=== What to work on ===
Please state how many lines in the records below contain the word "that"; the number alone is the answer.

▶

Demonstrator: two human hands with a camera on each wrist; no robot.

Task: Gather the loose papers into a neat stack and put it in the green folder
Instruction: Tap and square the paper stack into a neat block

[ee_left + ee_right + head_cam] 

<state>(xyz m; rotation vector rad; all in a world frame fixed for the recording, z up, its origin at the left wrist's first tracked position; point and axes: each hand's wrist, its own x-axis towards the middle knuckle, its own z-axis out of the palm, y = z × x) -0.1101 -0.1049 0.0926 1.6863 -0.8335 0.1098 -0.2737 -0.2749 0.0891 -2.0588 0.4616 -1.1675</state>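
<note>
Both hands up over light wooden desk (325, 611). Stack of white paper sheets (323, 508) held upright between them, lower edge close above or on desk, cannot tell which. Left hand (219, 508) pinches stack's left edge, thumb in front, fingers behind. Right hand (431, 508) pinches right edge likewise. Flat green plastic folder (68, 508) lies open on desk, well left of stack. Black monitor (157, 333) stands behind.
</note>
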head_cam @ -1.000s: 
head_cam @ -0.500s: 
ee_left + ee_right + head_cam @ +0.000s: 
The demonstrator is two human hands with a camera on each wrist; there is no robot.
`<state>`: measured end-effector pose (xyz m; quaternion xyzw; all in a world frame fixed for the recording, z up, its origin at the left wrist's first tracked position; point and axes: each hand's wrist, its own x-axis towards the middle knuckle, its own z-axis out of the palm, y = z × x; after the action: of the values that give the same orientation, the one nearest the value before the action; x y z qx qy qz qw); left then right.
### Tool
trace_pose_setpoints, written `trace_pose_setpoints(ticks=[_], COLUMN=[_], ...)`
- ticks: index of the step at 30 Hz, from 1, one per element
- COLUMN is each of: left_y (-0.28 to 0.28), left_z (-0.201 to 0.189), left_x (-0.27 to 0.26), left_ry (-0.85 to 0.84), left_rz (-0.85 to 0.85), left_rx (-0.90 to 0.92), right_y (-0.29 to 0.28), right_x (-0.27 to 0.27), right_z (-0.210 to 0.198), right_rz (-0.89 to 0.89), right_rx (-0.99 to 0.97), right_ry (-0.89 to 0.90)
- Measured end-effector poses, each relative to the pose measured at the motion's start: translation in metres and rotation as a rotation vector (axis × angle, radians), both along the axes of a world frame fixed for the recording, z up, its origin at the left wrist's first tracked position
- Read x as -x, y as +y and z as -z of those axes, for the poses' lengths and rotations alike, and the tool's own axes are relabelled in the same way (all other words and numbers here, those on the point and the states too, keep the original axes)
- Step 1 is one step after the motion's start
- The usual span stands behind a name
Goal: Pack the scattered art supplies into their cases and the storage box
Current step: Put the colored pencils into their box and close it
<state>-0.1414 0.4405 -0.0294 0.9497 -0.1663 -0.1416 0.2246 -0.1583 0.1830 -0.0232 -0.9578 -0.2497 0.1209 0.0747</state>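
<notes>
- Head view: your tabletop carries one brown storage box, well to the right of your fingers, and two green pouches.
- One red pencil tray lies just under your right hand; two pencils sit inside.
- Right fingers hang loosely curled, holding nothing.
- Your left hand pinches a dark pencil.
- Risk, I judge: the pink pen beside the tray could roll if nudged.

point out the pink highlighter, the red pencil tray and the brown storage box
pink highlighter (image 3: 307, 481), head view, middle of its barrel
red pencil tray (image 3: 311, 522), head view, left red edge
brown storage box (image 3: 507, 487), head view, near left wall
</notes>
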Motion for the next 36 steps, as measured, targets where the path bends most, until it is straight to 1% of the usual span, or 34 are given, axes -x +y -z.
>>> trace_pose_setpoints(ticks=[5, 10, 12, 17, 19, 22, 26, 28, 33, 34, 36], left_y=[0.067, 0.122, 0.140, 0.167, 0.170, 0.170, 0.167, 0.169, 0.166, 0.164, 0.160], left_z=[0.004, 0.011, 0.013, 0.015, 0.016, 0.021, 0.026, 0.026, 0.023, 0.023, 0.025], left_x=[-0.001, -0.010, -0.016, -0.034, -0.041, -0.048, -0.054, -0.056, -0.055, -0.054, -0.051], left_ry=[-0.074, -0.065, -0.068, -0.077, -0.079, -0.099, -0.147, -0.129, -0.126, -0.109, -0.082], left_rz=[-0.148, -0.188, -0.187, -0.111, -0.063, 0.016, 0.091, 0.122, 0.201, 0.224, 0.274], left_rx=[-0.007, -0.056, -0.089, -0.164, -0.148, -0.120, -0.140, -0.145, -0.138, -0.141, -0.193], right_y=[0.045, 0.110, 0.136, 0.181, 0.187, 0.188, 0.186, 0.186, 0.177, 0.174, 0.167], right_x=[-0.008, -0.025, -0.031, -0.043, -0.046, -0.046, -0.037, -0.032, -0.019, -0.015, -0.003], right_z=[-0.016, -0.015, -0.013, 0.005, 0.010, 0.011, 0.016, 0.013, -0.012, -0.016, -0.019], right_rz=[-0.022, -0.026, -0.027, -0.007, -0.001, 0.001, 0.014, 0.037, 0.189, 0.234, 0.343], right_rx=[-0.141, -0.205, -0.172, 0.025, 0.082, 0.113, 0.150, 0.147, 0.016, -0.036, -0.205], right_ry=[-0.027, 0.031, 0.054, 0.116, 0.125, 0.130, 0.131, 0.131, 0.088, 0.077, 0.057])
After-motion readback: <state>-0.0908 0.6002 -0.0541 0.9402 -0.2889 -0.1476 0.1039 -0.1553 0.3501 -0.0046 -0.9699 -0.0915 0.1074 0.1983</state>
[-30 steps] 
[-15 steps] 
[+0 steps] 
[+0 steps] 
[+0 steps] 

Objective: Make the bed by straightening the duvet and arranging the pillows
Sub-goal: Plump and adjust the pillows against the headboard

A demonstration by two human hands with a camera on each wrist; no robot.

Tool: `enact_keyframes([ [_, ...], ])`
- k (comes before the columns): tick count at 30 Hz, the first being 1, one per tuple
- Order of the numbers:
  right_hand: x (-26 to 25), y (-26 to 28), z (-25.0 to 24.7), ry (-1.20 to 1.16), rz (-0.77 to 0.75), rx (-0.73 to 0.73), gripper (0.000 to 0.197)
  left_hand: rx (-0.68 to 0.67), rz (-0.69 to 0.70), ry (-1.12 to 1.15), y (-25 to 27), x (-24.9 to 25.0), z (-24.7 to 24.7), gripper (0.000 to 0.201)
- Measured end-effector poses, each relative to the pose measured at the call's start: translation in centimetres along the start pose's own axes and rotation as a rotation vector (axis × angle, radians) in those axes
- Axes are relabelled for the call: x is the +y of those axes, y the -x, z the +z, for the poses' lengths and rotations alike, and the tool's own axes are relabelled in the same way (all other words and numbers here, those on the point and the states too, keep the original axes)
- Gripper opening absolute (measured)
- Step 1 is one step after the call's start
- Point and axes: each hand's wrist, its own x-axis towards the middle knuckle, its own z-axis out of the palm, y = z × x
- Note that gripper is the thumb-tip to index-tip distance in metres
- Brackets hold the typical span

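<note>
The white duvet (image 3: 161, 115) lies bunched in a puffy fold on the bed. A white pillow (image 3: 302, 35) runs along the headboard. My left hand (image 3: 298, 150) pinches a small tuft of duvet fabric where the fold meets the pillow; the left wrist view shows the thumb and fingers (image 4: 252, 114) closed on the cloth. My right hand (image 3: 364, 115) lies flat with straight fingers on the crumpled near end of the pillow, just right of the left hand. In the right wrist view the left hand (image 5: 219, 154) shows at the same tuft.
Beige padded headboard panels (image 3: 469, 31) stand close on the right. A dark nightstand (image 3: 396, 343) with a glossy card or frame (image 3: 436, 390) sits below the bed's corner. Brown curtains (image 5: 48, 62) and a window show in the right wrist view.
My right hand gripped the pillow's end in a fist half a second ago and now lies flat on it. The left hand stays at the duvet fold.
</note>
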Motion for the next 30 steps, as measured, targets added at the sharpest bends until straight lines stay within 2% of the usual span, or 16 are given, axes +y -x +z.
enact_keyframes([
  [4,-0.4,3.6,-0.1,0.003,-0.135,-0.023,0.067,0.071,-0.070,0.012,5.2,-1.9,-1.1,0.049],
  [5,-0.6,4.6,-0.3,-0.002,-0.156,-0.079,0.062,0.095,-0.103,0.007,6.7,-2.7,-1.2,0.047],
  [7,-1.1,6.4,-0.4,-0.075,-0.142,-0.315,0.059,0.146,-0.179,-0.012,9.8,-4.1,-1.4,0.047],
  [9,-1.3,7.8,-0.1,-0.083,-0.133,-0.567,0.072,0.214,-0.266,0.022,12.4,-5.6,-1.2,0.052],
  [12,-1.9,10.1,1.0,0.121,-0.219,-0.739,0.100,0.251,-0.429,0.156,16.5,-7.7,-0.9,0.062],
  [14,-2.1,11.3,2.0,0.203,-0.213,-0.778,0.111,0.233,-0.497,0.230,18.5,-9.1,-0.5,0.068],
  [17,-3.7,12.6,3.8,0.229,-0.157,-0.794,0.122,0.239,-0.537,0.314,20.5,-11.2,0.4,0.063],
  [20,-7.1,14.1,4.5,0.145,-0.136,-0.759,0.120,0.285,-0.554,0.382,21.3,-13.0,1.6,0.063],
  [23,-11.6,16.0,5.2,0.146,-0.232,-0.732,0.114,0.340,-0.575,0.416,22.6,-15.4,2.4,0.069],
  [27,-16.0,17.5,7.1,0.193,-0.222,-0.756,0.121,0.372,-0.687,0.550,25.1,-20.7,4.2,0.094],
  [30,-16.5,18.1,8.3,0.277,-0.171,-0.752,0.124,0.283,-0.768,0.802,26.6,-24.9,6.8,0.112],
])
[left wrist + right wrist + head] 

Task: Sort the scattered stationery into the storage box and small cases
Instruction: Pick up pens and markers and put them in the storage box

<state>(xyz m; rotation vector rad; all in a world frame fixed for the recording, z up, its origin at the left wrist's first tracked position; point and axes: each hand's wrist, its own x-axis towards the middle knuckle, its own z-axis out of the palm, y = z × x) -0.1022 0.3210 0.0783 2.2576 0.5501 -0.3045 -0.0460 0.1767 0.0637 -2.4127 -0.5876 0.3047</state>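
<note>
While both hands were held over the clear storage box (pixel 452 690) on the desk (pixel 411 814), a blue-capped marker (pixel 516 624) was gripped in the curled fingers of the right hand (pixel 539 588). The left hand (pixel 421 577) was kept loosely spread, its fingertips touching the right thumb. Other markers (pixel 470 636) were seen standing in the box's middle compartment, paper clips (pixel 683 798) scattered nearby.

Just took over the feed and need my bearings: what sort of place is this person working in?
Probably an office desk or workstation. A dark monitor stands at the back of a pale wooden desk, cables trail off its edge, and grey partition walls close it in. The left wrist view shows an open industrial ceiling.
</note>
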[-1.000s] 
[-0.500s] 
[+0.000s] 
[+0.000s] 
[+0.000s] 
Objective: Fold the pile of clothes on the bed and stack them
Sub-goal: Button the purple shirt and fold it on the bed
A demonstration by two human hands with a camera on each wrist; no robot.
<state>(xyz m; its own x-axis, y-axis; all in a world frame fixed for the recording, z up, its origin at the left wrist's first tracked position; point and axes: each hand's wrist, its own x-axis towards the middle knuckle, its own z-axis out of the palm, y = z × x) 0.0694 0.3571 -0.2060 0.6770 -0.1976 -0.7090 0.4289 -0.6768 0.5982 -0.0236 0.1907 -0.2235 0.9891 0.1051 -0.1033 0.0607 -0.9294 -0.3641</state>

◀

=== The answer ===
2